Directions: The entries below contain a stretch that opens with the line containing "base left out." and closes with the line containing "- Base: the"; set down that stretch exactly, both ends included, and nothing else.

===============

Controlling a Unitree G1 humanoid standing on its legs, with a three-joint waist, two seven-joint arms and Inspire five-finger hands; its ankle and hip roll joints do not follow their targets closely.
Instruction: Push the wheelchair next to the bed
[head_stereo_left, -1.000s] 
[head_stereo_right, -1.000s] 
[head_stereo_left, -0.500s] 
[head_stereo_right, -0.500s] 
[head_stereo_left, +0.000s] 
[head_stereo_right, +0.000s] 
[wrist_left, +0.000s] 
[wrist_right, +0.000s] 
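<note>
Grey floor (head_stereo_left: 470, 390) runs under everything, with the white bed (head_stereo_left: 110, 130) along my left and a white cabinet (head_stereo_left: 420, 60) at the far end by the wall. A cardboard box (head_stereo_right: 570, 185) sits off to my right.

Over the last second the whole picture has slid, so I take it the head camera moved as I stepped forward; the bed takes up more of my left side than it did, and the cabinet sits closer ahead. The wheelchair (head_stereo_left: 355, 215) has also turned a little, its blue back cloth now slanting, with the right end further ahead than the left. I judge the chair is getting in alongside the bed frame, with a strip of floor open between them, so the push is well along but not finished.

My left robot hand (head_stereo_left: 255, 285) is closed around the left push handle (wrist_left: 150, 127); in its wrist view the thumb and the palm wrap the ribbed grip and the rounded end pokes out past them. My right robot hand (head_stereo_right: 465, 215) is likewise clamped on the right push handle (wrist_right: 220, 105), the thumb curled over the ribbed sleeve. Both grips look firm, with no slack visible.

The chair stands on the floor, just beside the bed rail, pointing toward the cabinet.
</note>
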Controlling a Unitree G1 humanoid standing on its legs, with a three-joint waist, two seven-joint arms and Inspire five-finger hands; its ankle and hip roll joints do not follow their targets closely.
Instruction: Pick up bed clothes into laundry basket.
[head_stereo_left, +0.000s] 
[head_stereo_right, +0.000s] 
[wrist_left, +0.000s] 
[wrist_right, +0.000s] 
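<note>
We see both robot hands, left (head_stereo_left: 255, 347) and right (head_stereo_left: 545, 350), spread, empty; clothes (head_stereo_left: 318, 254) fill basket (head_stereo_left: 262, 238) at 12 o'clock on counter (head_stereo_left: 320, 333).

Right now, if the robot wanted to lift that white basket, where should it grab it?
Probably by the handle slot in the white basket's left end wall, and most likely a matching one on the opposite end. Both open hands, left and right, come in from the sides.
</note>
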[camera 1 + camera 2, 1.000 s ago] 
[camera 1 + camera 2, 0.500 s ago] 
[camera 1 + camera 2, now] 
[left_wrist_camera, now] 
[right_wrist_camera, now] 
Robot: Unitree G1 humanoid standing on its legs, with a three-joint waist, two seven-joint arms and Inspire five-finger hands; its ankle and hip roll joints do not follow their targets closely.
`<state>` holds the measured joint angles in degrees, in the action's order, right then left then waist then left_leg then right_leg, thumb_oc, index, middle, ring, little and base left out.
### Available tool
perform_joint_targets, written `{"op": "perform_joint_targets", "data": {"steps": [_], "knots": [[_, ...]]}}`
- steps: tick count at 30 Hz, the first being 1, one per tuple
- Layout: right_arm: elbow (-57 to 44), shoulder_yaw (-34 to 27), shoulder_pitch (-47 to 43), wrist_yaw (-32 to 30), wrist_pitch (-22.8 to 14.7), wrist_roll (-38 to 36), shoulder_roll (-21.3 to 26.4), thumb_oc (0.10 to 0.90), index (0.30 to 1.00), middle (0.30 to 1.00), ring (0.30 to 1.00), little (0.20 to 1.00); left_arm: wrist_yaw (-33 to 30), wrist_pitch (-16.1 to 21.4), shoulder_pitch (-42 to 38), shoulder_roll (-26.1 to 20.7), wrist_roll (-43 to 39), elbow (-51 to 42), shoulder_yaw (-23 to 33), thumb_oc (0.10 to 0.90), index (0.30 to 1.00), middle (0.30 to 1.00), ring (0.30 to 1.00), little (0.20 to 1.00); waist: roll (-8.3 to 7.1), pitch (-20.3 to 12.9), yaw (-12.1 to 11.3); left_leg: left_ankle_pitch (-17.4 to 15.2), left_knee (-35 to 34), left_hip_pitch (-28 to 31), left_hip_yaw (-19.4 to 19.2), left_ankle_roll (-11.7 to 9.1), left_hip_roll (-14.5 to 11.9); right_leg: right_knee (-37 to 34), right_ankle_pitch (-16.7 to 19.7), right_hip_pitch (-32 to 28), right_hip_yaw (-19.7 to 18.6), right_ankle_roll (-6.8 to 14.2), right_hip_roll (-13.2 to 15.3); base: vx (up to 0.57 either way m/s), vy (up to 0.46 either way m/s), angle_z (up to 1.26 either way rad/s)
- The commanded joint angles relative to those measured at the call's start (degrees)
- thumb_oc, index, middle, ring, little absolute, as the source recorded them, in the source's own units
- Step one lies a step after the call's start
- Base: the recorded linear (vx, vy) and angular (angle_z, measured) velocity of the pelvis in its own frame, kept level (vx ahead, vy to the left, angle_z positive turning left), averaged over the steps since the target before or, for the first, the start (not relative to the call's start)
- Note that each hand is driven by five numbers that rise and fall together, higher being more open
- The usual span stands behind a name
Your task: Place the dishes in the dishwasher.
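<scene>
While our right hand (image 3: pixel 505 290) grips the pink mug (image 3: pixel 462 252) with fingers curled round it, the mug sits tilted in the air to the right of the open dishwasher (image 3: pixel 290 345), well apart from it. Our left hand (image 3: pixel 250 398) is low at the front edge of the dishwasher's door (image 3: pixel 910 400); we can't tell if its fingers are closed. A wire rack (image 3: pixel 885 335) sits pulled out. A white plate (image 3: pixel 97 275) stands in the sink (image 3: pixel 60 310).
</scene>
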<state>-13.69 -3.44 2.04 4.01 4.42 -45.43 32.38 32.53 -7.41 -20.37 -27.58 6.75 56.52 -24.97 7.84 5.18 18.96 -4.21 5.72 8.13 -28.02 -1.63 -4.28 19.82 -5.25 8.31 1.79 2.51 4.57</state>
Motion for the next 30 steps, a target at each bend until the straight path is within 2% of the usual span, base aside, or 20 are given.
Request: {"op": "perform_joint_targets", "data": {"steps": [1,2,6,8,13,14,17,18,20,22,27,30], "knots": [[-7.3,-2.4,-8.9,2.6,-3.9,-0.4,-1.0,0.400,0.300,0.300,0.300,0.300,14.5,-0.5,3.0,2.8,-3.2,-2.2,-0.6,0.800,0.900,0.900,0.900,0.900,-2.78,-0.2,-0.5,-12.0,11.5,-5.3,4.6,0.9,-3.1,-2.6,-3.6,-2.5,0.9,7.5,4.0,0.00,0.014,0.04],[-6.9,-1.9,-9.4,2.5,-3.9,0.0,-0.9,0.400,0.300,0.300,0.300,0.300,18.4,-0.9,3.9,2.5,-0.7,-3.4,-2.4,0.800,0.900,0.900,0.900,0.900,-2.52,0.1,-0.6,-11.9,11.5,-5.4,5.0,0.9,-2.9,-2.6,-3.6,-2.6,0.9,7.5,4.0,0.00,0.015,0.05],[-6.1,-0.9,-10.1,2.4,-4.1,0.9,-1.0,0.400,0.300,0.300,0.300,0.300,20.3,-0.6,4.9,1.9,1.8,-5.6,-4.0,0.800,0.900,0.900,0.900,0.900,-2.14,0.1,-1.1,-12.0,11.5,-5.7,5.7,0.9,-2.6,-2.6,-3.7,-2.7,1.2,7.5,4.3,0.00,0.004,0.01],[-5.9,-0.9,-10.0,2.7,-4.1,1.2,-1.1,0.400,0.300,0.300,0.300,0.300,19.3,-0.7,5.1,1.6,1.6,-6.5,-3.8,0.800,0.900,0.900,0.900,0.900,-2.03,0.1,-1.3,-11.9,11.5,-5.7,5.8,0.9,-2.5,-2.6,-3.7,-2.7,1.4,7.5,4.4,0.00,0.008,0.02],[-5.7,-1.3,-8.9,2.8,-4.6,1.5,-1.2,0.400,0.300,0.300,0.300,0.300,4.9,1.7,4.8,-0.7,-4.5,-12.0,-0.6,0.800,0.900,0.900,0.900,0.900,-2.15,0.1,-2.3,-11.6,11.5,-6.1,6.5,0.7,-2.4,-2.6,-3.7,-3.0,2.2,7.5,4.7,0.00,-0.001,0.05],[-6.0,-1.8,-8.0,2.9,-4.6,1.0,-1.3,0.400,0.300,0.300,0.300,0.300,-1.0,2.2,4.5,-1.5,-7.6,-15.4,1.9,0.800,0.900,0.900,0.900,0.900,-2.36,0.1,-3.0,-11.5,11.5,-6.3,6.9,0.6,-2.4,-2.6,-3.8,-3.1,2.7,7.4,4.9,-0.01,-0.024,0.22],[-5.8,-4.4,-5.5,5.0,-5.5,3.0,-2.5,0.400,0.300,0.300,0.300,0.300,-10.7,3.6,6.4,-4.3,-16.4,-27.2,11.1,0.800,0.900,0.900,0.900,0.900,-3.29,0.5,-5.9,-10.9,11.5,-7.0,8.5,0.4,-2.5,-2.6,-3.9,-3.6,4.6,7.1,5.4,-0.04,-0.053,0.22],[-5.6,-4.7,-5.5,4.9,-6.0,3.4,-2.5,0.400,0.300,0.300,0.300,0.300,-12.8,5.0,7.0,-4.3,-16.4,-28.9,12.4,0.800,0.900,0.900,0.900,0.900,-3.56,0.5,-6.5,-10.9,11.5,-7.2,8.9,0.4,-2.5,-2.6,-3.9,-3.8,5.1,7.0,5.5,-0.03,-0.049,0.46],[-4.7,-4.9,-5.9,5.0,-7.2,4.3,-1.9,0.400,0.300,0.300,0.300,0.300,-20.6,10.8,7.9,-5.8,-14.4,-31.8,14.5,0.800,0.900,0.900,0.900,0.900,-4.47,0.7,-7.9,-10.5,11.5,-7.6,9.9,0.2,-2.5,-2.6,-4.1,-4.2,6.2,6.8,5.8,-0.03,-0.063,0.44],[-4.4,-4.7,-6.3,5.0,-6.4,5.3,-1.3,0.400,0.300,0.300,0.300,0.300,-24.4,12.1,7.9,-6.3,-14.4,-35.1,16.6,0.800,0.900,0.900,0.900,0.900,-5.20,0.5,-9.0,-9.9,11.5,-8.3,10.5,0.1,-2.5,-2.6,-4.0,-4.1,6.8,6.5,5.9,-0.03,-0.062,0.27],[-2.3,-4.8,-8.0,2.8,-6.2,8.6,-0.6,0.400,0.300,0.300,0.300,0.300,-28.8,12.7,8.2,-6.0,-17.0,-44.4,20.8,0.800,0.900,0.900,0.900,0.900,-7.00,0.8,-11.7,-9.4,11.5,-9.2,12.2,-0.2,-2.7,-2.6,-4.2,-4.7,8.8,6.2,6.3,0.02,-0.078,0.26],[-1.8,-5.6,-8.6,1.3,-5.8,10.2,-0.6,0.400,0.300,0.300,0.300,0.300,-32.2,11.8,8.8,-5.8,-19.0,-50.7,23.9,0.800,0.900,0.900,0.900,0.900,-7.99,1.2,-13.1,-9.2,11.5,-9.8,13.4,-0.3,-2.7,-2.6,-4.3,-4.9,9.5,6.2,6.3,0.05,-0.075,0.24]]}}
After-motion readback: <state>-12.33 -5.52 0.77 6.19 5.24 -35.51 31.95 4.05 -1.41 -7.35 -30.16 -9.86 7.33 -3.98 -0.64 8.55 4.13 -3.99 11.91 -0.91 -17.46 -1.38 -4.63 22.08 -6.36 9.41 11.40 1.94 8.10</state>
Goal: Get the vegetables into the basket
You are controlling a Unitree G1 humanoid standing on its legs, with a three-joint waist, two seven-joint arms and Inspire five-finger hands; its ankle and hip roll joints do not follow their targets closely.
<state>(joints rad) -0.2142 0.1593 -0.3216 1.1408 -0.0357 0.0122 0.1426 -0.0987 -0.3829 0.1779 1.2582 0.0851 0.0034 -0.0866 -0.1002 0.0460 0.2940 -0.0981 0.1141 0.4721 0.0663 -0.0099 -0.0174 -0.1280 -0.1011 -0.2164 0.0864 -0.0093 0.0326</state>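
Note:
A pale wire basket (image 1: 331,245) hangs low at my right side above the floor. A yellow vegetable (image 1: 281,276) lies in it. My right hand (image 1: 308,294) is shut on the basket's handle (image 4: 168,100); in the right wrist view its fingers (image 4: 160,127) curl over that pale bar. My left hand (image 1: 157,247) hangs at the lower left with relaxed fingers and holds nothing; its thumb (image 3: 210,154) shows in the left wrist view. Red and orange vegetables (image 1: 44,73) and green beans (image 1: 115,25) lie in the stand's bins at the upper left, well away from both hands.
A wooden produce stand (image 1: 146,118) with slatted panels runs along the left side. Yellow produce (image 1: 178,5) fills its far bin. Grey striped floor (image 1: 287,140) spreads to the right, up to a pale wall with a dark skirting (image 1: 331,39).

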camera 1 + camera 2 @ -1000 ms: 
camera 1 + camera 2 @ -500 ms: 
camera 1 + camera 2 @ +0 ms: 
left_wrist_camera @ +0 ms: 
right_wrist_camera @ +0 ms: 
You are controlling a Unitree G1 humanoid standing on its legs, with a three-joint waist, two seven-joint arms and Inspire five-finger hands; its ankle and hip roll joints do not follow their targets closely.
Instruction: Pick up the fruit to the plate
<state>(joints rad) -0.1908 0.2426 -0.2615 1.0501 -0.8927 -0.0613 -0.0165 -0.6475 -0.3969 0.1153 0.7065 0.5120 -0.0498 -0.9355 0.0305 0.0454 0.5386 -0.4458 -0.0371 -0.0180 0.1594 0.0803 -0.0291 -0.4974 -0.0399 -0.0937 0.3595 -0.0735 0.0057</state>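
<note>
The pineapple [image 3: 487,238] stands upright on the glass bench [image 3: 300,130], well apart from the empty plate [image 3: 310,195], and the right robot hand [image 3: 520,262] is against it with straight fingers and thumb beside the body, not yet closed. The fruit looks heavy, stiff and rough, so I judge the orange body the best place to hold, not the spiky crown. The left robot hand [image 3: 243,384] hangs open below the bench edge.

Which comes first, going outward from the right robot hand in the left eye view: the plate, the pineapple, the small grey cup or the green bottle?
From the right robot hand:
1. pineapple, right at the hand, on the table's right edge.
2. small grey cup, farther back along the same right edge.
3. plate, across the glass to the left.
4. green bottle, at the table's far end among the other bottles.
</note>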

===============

Answer for the task:
`<state>` holds the measured joint angles in degrees, in the action's order, right then left then waist then left_leg then right_leg, thumb_oc, index, middle, ring, little and base left out.
### Available tool
perform_joint_targets, written `{"op": "perform_joint_targets", "data": {"steps": [_], "knots": [[_, ...]]}}`
- steps: tick count at 30 Hz, the first being 1, one per tuple
- Layout: right_arm: elbow (-57 to 44), shoulder_yaw (-34 to 27), shoulder_pitch (-47 to 43), wrist_yaw (-32 to 30), wrist_pitch (-22.8 to 14.7), wrist_roll (-38 to 36), shoulder_roll (-21.3 to 26.4), thumb_oc (0.10 to 0.90), index (0.30 to 1.00), middle (0.30 to 1.00), ring (0.30 to 1.00), little (0.20 to 1.00); left_arm: wrist_yaw (-33 to 30), wrist_pitch (-16.1 to 21.4), shoulder_pitch (-42 to 38), shoulder_roll (-26.1 to 20.7), wrist_roll (-43 to 39), elbow (-51 to 42), shoulder_yaw (-23 to 33), thumb_oc (0.10 to 0.90), index (0.30 to 1.00), middle (0.30 to 1.00), ring (0.30 to 1.00), little (0.20 to 1.00); waist: roll (-8.3 to 7.1), pitch (-20.3 to 12.9), yaw (-12.1 to 11.3); left_leg: left_ankle_pitch (-17.4 to 15.2), left_knee (-35 to 34), left_hip_pitch (-28 to 31), left_hip_yaw (-19.4 to 19.2), left_ankle_roll (-11.7 to 9.1), left_hip_roll (-14.5 to 11.9); right_leg: right_knee (-37 to 34), right_ankle_pitch (-16.7 to 19.7), right_hip_pitch (-32 to 28), right_hip_yaw (-19.7 to 18.6), right_ankle_roll (-6.8 to 14.2), right_hip_roll (-13.2 to 15.3); base: vx (up to 0.57 either way m/s), vy (up to 0.46 either way m/s), angle_z (up to 1.26 either way rad/s)
- The commanded joint angles relative to those measured at the call's start (degrees)
- thumb_oc, index, middle, ring, little absolute, as the source recorded them, in the source's own units
- Step one lies a step after the call's start
- Base: the recorded linear (vx, vy) and angular (angle_z, measured) velocity of the pelvis in its own frame, kept level (vx ahead, vy to the left, angle_z positive turning left), averaged over the steps since the target before or, for the first, the start (not relative to the call's start)

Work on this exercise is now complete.